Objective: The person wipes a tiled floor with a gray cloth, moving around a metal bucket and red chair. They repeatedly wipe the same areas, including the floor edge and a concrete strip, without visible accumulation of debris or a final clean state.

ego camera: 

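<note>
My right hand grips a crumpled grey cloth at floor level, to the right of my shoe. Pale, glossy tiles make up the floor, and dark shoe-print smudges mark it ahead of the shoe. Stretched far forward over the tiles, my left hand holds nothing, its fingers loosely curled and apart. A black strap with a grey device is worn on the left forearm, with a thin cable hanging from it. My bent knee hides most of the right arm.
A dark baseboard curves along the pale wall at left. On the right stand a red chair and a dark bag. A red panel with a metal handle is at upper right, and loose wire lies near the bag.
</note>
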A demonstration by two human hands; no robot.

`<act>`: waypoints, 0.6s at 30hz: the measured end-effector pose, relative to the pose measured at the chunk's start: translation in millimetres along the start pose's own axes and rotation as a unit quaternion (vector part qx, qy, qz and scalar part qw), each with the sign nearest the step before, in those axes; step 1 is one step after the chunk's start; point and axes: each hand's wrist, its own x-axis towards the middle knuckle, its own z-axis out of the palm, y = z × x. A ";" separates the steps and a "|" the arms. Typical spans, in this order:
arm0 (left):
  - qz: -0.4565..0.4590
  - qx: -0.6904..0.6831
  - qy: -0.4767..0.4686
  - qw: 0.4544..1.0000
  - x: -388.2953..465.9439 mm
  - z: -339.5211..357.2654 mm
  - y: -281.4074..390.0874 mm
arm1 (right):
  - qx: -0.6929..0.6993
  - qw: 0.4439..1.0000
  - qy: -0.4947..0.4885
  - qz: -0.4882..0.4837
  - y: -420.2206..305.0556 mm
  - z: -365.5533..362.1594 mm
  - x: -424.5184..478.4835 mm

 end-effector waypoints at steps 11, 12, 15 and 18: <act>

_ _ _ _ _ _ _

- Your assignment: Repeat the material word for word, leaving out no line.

- Exercise result:
Objective: The person wipes a tiled floor with a gray cloth, moving around a metal bucket and red chair. They repeatedly wipe the same areas, including the floor edge and a concrete strip, without visible accumulation of debris or a final clean state.

ego camera: 

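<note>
My right hand grips a crumpled grey cloth at floor level, to the right of my shoe. Pale, glossy tiles make up the floor, and dark shoe-print smudges mark it ahead of the shoe. Stretched far forward over the tiles, my left hand holds nothing, its fingers loosely curled and apart. A black strap with a grey device is worn on the left forearm, with a thin cable hanging from it. My bent knee hides most of the right arm.
A dark baseboard curves along the pale wall at left. On the right stand a red chair and a dark bag. A red panel with a metal handle is at upper right, and loose wire lies near the bag.
</note>
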A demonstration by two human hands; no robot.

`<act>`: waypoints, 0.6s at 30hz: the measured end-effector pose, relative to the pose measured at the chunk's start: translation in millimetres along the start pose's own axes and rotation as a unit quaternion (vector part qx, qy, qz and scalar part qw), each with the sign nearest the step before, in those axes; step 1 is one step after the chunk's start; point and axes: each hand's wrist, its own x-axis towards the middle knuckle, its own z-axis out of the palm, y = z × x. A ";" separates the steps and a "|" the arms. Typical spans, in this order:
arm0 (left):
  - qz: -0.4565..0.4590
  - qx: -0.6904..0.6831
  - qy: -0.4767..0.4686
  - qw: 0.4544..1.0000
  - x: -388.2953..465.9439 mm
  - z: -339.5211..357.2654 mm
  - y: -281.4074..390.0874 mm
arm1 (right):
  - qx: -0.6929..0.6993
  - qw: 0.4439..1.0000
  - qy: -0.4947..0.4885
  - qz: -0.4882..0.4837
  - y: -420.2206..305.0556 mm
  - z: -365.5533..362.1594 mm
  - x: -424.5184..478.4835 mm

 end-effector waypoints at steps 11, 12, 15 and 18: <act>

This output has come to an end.